● GOAL OF THE EXERCISE
The entries below hold a line with "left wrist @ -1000" and a line with "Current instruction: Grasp". Return those lines and all that lie between them, exactly and only.

● MATERIAL PROVIDED

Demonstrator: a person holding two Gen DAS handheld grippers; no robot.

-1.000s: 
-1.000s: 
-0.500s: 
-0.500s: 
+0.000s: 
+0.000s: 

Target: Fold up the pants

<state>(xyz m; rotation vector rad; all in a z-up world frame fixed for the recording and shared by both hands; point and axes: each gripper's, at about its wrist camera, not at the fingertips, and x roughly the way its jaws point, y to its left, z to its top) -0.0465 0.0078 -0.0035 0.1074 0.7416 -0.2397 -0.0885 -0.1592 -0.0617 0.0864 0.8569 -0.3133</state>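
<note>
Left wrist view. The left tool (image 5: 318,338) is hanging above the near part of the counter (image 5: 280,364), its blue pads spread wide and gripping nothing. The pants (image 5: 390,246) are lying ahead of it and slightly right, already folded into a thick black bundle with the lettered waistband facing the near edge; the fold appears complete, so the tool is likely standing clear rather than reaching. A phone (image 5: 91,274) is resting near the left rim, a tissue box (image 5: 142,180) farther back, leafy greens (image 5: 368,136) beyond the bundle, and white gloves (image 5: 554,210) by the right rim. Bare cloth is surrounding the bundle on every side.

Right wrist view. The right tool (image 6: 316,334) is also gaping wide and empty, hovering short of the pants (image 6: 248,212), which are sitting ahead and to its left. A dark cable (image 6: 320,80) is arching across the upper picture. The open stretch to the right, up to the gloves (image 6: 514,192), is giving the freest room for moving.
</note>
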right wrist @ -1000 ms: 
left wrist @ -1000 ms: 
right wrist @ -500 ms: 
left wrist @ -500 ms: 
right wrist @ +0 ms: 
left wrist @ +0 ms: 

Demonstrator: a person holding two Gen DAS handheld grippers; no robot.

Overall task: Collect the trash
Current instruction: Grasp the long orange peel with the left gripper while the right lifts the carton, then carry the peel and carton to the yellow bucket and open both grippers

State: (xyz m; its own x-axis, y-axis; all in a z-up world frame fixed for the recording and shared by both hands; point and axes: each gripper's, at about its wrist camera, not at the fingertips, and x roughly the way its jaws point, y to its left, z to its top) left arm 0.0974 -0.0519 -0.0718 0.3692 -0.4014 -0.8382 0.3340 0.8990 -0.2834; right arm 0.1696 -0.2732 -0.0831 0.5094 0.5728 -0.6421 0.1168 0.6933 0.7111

● EXPECTED OUTPUT
left wrist @ -1000 ms: 
right wrist @ -500 ms: 
left wrist @ -500 ms: 
right wrist @ +0 ms: 
left wrist @ +0 ms: 

Demonstrator: a person holding two Gen DAS handheld grippers; no robot.

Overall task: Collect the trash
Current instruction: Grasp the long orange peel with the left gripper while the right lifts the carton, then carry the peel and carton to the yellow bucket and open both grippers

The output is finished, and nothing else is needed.